Richard Eberhart, Pulitzer Prize recipient and Poet Laureate of the United States from 1959 – 1961, is recognized as a dualistic poet; his poetry often featured two extremes in harmony, be they life and death or will and psyche. It is quite possible that the early days of his college career at Dartmouth College offered Eberhart a foundation for his understanding of the world and his creative identity. The Stuart Wright collection at Joyner Library has thirty eight boxes of Eberhart material, from poems and proofs to naval papers, calendars, photographs, and audio recordings.

Eberhart described philosophy as the “sum total of human knowledge as an outcome of the interpretation of the universe in one’s mind” in a paper written for his introduction to philosophy course in the spring semester of 1924. Stuart Wright obtained this paper and several others a young Eberhart wrote for this course. These papers depict a young man coming to terms with how he interprets the universe, and coincidentally, how he expresses himself. I have pulled from three of these papers, one on each of the prominent philosophical theories of mind, to demonstrate Eberhart’s reasoning.

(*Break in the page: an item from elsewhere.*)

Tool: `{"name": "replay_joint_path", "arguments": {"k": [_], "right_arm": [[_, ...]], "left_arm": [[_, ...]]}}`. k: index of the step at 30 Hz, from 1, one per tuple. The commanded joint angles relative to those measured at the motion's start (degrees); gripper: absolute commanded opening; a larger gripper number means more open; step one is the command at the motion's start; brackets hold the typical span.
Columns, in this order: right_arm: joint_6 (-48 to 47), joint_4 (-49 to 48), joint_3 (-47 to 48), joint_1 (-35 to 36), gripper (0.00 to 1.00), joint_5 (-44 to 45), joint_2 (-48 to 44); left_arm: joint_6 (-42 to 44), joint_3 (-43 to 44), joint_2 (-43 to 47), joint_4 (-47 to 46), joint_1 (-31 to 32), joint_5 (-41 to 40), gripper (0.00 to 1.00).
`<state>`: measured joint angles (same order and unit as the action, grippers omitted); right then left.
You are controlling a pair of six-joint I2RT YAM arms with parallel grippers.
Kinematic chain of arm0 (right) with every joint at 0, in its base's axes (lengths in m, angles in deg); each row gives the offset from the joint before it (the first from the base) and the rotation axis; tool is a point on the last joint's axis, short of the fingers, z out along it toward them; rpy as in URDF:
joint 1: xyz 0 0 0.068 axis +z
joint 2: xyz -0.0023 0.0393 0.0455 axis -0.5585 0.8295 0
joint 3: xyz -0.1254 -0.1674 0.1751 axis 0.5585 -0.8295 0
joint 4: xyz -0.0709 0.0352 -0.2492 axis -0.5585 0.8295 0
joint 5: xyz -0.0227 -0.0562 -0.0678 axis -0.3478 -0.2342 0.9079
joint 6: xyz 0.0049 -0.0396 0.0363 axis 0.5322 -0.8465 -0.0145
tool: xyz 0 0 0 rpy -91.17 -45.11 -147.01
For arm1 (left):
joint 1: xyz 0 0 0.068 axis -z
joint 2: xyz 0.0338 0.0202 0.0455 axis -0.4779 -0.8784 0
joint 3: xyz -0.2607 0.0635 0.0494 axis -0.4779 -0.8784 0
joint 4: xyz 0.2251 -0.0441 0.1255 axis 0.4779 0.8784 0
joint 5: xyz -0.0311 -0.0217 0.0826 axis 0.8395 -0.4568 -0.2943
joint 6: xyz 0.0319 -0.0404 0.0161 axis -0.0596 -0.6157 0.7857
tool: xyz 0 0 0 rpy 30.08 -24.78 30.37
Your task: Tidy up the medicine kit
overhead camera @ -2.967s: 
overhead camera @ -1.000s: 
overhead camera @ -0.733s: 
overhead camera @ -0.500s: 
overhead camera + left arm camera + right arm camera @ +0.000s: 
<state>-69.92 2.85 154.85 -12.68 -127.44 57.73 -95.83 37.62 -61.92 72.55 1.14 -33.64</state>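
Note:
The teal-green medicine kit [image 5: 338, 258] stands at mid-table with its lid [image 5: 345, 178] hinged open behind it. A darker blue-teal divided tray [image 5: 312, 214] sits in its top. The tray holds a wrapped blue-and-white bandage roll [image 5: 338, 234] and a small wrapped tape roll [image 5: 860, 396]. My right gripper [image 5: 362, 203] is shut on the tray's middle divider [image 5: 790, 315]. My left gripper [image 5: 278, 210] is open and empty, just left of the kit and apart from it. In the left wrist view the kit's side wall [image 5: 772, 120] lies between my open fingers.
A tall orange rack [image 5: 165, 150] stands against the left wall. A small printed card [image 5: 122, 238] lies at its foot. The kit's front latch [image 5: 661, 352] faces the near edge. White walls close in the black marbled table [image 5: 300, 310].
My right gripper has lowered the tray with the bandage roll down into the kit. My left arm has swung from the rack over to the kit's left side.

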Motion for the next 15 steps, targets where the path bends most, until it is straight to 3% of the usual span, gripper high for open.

The popular philosophy of mind in the 1920s, when Eberhart was a student at Dartmouth, was likely idealism. Put bluntly, idealism is the philosophy that everything we are and experience is an idea. Idealism is often seen as a dreamy outlook, and Eberhart seems to agree: “Intuition is a dream; thought must be the dream of that dream” (5).

Materialism, however, is the polar opposite of idealism. Backed by the consistency of science and observation, this theory claims that not only are the objects located in the external world that cause our experiences physical, but also our thought processes, experiences, and awareness are physical byproducts of a functioning nervous system. Eberhart refutes this theory by identifying ethically questionable motives for materialism: to break tradition and to control the external world. In his words, materialism focuses on “mental emancipation from the super-situation and false credulity of unproven gods and practice because it arises out of a desire to control the external world” (1). Eberhart dismissed materialism in part because he disliked its determinism, and believed instead that free will was the underlying principle of the physical form (Karthikeyan & Dwivedi, 226).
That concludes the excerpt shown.